Gardening festivals are breaking out of the show grounds and taking to the streets this summer with the launch of horticultural events in cities across the UK.

This month, London will play host not just to the RHS Chelsea Flower Show, but also to the Chelsea Fringe, a volunteer-run, city-wide festival of horticulture offering everything from bicycling beer gardens to pop-up allotments. Cityscapes, a series of installations created by leading garden designers on and around the capital’s South Bank, also launched this week. In Manchester, July will see the arrival of Dig the City, a new annual celebration of urban gardening.

A mix of installations, exhibitions, events, talks and walks, the Chelsea Fringe, which runs from tomorrow until the 10th June, hopes to offer Londoners an alternative to traditional horticultural shows.

Projects taking part range from a citrus-themed garden at St. Leonard’s Church in Shoreditch (of Oranges and Lemons fame), to a procession of wheelbarrow gardens planted by students from a Hampshire school.

“I had the idea two years ago while the Chelsea Flower Show was on. I come from a garden and theatre background and it struck me that Chelsea could do with a Fringe like Edinburgh has. It was a classic eureka moment,” explains Festival Director Tim Richardson.

He added: “We want to attract people who are gardeners, but also people who are just starting out. And we want to reach the areas which traditional Chelsea can’t.”

The Cityscapes festival will feature a series of garden installations at landmarks on and around the South Bank. Andy Sturgeon’s city-inspired garden in one of the capsules on the London Eye opened this week and will be followed by a multi-sensory installation in the Old Vic Tunnels by Tony Heywood and Alison Condie, and a pocket park close to the Architecture Foundation, designed by Sarah Eberle in conjunction with architect Andrew Burns.

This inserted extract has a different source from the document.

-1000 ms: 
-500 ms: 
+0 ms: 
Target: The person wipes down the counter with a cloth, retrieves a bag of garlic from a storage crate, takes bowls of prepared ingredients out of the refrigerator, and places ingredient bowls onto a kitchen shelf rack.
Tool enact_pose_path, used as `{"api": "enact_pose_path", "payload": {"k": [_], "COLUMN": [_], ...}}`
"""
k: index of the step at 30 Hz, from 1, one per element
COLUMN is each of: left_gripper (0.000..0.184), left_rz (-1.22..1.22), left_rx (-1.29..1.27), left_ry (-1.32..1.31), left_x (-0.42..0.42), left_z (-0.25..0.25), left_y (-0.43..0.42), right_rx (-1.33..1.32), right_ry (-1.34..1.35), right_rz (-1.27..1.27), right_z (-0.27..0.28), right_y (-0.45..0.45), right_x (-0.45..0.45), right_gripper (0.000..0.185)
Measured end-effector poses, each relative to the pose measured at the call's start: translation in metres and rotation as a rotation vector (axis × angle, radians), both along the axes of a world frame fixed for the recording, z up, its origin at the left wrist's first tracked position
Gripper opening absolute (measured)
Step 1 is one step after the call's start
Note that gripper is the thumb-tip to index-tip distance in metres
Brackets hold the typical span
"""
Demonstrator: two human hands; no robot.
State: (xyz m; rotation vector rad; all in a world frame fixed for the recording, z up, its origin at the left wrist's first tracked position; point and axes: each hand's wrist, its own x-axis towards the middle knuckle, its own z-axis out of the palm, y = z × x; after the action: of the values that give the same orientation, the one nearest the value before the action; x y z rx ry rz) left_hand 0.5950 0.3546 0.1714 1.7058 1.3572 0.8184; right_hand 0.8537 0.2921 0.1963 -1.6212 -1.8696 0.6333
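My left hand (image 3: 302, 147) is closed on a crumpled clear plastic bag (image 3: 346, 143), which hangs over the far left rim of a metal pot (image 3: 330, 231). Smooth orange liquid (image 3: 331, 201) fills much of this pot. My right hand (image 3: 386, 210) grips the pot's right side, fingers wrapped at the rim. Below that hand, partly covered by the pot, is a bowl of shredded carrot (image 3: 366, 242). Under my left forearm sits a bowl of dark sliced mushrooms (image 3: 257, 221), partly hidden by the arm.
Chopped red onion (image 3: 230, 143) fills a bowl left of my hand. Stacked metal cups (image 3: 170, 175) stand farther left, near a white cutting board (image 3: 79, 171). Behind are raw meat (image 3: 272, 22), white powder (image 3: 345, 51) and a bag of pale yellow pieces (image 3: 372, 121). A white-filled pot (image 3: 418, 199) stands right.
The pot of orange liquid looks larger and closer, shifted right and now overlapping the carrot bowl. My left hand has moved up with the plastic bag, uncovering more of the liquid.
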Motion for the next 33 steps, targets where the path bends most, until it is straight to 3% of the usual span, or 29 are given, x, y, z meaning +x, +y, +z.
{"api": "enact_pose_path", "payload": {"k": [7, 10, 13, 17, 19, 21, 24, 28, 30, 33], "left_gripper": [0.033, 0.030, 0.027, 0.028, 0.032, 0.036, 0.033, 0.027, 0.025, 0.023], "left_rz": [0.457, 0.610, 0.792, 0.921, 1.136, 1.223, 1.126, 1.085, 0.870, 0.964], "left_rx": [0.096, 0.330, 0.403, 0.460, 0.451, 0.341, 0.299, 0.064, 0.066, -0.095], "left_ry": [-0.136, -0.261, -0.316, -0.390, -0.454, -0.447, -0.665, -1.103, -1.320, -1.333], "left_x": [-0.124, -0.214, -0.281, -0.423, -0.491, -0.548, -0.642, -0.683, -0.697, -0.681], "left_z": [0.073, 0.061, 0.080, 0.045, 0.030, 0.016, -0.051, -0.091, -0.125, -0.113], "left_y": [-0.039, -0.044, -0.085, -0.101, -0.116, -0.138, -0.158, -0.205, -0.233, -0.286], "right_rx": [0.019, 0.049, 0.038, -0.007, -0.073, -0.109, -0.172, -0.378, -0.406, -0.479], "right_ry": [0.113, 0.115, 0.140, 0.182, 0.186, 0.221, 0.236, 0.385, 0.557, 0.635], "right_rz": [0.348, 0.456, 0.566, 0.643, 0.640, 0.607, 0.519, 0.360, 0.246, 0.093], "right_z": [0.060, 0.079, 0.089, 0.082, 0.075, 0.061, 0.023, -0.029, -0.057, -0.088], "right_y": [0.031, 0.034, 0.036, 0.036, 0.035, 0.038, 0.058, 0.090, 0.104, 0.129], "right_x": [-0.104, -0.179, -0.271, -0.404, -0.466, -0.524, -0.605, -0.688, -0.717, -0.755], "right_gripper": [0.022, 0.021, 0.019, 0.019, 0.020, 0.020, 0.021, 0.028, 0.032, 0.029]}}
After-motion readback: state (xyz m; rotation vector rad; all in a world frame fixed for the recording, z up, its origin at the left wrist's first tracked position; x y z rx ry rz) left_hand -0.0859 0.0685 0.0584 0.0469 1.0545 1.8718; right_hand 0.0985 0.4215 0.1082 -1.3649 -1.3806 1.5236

The final garden will be a mini forest outside the Design Museum and will be in situ from mid August onwards.

In Manchester, Dig the City is set to be the largest urban flower festival ever held in the north-west.

Some of the highlights of the event, which runs from 24th to 29th July, include flower markets, temporary allotments and a huge display of cut flowers in the city’s cathedral.

“A team of about 200 flower arrangers has been pulled together from churches in the Diocese of Manchester and flower clubs in the north-west to put a display together on the theme of music,” explains Michelle Bennett, Head of Marketing Communications for Dig the City. “The display will be divided into various sections starting with the Renaissance and moving along the time line of composers to modern musicians such as Gershwin.”

The whole of the south aisle will be dedicated to the ‘Music of Manchester’, with displays celebrating The Stone Roses and the Oasis hit Wonderwall.

This month also saw the Garden Life Show return to Bristol city centre for the second time with talks, floral displays and stalls selling gardening-related gear.

To find out more about the Chelsea Fringe Festival, visit www.chelseafringe.com, for further details about Cityscapes, go to www.cityscapes.org.uk and for information on Manchester’s Dig the City, log on to http://www.cityscapes.org.uk .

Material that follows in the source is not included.